The Daily Blog Open Mic – Tuesday – 28 December 2021


Announce protest actions, general chit chat or give your opinion on issues we haven’t covered for the day.

Moderation rules are more lenient for this section, but try and play nicely.

EDITORS NOTE: – By the way, here’s a list of shit that will get your comment dumped. Sexist language, homophobic language, racist language, anti-muslim hate, transphobic language, Chemtrails, 9/11 truthers, Qanon lunacy, climate deniers, anti-fluoride fanatics, anti-vaxxer lunatics, 5G conspiracy theories, the virus is a bioweapon, some weird bullshit about the UN taking over the world  and ANYONE that links to fucking infowar.


  1. Is there space for observers short comment, written questions/comment? Can we leave this important question to people of whom so many have been wankers?

    …New Zealand Planning Institute chief executive David Curtis said efforts to tackle housing affordability required strategic thinking, creative ideas and new philosophies.
    “We need to deliver what society wants, which requires planners to consider more than just current market forces, and that involves increased community engagement and inclusion,” he said…
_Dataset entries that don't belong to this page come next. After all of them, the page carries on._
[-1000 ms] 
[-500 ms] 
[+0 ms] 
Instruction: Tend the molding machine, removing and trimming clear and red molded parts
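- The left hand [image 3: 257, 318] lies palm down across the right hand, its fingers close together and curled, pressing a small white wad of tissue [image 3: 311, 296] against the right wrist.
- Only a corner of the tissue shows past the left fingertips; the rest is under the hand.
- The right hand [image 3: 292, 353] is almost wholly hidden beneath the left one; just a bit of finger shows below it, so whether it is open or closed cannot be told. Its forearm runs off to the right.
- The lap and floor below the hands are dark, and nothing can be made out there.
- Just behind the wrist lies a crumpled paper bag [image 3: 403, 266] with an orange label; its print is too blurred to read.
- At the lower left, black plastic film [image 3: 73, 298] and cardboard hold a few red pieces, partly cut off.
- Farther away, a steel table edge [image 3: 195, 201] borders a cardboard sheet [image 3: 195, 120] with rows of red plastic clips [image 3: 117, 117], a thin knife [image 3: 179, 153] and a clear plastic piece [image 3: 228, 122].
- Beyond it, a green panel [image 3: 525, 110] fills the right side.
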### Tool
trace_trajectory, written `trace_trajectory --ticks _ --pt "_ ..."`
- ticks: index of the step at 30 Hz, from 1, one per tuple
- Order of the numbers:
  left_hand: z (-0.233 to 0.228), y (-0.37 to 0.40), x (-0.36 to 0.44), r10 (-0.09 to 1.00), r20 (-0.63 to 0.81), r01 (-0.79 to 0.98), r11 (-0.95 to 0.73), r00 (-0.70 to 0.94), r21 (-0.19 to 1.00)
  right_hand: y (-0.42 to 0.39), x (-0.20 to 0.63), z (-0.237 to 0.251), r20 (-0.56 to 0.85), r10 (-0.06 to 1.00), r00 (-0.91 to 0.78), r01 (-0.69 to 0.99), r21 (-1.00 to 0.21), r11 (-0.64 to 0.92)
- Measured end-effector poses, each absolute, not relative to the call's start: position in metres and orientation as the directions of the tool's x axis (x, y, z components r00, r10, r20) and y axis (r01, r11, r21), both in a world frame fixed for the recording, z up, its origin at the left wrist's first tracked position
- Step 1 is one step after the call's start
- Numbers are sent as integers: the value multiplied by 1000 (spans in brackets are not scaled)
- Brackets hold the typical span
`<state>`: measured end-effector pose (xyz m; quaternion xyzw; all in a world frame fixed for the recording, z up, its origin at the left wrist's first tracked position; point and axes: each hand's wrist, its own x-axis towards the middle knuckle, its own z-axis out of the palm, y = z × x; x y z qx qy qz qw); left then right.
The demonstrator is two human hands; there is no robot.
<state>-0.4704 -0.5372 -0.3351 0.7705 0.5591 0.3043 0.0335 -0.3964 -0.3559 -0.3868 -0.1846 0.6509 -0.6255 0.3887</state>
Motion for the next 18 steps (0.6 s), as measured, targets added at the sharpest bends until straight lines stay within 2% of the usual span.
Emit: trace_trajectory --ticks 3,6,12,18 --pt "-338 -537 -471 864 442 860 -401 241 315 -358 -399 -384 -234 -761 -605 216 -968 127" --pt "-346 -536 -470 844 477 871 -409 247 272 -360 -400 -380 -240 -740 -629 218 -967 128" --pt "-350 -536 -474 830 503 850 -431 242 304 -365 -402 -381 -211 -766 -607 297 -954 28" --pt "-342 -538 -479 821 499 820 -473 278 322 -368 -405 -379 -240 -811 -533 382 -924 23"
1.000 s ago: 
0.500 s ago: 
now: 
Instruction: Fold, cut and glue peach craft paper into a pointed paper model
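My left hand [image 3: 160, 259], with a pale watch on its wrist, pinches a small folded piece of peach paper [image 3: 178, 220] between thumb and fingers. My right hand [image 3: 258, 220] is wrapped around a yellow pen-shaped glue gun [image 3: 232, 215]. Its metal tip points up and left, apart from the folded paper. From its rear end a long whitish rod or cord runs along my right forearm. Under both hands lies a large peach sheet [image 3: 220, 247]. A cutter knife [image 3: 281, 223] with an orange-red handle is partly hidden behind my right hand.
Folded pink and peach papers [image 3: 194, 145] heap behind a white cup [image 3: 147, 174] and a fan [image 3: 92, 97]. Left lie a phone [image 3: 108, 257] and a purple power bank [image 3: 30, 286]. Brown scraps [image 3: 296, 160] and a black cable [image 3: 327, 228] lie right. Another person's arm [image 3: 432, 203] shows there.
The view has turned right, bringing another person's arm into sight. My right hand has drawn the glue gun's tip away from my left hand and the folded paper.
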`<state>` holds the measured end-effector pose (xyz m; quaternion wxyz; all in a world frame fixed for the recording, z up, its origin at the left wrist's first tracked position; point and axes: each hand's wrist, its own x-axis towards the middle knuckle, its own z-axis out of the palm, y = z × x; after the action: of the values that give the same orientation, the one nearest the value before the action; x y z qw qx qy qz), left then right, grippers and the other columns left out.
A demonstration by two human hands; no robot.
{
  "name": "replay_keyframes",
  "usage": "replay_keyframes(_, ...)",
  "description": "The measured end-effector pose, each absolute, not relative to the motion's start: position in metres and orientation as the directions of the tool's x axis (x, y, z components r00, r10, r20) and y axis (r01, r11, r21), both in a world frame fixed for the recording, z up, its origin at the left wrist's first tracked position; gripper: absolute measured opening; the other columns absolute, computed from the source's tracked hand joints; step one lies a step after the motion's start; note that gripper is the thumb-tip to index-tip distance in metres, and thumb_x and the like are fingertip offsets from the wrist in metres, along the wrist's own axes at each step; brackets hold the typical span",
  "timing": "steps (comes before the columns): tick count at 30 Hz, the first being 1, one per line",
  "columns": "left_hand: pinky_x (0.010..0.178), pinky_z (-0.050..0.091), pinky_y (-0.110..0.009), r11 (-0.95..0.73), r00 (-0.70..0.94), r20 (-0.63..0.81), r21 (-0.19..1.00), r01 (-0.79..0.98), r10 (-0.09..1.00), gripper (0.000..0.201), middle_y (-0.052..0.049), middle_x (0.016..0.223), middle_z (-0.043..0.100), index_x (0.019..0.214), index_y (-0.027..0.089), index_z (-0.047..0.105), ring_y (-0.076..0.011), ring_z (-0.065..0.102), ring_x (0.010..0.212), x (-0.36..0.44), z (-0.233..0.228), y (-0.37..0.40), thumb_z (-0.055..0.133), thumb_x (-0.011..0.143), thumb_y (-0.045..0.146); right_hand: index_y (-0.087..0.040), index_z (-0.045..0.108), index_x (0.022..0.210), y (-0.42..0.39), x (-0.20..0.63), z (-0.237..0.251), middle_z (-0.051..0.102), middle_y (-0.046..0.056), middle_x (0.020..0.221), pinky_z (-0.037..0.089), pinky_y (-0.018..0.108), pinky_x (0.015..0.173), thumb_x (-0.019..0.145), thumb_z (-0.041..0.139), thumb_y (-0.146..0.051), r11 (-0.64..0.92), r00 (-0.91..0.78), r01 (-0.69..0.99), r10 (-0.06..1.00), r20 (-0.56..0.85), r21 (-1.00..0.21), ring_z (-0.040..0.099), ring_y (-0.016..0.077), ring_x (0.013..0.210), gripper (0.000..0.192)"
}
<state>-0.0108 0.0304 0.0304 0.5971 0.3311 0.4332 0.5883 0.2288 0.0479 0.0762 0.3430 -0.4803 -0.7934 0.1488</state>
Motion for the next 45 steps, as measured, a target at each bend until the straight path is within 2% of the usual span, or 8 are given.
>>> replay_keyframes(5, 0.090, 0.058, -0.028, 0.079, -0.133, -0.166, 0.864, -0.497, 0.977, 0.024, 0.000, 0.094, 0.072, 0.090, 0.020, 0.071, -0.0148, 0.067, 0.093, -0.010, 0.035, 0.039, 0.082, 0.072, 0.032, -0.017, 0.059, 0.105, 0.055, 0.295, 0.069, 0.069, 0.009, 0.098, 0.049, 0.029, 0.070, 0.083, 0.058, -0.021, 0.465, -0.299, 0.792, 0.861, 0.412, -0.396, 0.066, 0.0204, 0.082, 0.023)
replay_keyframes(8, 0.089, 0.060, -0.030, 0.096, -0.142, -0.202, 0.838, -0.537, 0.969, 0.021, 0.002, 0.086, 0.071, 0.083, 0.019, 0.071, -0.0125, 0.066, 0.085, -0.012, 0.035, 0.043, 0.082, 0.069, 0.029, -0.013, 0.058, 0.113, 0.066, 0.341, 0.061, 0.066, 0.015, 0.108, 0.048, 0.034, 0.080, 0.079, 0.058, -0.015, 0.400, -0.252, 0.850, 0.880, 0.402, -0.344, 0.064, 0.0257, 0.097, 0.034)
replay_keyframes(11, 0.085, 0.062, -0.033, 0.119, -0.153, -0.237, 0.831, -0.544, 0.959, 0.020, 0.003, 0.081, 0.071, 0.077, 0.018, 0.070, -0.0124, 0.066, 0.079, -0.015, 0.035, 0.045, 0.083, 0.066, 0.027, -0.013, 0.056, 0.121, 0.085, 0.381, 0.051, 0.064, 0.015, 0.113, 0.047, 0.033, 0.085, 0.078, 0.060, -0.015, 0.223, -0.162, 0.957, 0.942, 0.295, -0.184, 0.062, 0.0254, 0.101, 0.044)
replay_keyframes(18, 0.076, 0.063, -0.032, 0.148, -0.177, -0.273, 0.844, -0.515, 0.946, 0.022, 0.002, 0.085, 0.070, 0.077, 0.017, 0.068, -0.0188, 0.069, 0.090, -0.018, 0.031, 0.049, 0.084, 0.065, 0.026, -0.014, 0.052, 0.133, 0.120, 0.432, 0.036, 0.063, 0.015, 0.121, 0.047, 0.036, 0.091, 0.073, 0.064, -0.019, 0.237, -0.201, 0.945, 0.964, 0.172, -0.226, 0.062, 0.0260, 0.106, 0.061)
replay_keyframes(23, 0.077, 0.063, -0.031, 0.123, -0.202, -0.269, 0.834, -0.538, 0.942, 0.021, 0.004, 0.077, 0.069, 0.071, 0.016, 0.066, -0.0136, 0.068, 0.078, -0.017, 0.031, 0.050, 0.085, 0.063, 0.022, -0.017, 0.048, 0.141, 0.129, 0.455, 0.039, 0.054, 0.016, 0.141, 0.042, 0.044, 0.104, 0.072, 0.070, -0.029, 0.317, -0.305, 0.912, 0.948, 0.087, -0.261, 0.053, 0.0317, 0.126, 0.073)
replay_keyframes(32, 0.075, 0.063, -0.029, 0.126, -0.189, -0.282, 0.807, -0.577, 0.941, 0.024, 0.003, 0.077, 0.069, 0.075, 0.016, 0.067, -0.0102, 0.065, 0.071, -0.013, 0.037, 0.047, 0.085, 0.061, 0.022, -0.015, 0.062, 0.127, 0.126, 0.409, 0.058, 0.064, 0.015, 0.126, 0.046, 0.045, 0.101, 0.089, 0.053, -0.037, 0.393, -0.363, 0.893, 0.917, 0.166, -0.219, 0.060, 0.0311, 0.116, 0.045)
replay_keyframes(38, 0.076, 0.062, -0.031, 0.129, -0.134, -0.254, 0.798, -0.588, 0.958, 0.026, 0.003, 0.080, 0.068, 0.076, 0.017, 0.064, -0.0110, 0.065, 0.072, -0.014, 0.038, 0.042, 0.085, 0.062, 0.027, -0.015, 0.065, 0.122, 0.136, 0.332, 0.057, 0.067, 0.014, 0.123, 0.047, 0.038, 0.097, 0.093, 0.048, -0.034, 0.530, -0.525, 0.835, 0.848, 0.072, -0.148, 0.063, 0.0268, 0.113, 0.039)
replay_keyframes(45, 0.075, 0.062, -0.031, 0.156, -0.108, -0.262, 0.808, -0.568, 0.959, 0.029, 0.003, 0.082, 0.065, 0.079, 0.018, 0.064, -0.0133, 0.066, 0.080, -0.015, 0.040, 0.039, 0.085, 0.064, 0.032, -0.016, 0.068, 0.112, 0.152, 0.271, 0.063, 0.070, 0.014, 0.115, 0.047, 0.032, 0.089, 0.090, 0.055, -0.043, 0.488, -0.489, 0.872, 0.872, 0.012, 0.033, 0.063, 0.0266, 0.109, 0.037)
    Bipartisan legislation passed in Parliament this month in favour of housing densification, to counter urban sprawl and boost supply by up to 105,000 new homes in the next eight years.
    Curtis said he supported the intent of the legislation, which lets councils allow up to three, three-storey houses on most sections in big cities – Auckland, Wellington, Hamilton, Tauranga and Christchurch – without a resource consent.

    “There is a risk that there could be some poor housing outcomes, but equally, there could be some really good housing outcomes,” he said.
    “Urban sprawl is not the answer. We cannot just keep growing our cities bigger and bigger and bigger. It’s not sustainable.”

    What is not sustainable is the large number of immigrants increasing demand. Trying to control that has a risk, as having poor housing outcomes does. Going high, over three stories or four levels before having a lift – discuss? The mental effect on those who don’t choose high rise – isolation, sadness – discuss.
    The having black roofs on everything – but knowing where to put light and where dark roofs for maximum value to individual and to thermal values – discuss.
    The no space around dwelling, no sunlight, no parking, no extra room allowing for hobbies, sleeping over for family, friends – discuss.
    The appearance of houses, most portentuous with soaring pillars like entrances to financial ‘houses’, or like lean-to toilets on side of a colonial house – discuss
    Shade ledges, eaves, verandahs, covered areas not being incorporated when we know that heat and long sunny, baking periods will be more frequent – discuss
    Thermal values, are they understood – discuss.
    A recent study published in the Proceedings of the National Academy of Sciences found that in the absence of adaptive urban design, and separate from climate change, urban expansion was going to increase average temperatures by 1-2°C across large swathes of America.
    Think about urban heat islands if haven’t already.)

  2. Should we be considering painting our roads a lighter shade like Grey both for night time visibility and more importantly to lessen its heat effects on wildlife (especially insects) and the environment?

  3. Interesting thought about roads, heat and wildlife – there is a lot of land tied up in them too. There are corridors being planted to extend bird movement or flowering or fruiting for wildlife use. Could we plant trees along roads that would provide shade and habitat and add to our goals of using trees to balance fossil burning etc.?

    And further, recently I saw how flat roofed houses were painted with white paint to bring the temperature down in the house below and on the roof itself where people slept at night to enjoy the cool air. The rise in temperature had taken the heat so high during the day that the roof areas were unusable. The houseowners painted the roofs white – eureka. It was very effective – they can now use their roofs again.

  4. Also I’ll just drop in some names, while thinking about heat and climate, Wendy Campbell Purdie, a NZ who was fired up to join a group trying to hold back the desert and got up and did something herself. She died about 1980s – did great work in unpromising ground in Bou Saada, Algeria.
    She and locals planted trees giving them initial care, and soon were able to plant vegetables in their shade.

    Was inspired by, Richard St Barbe Baker. who started Men of the Trees.
    A Leon Narbey-directed documentary about English conservationist Richard St Barbe Baker. ‘St Barbe’ (here aged 92) is interviewed at a South Island station where he presciently warns of desertification and laments the earth being “skinned alive”. The visionary tree-planting advocate founded the organisation Men of the Trees (now the International Tree Foundation) to promote reforestation and protect trees, from 5000-year-old bristlecone pines to giant kauri. The film includes the inspiring St Barbe’s tree-hugging exercise /i>regime: two minutes morning and night.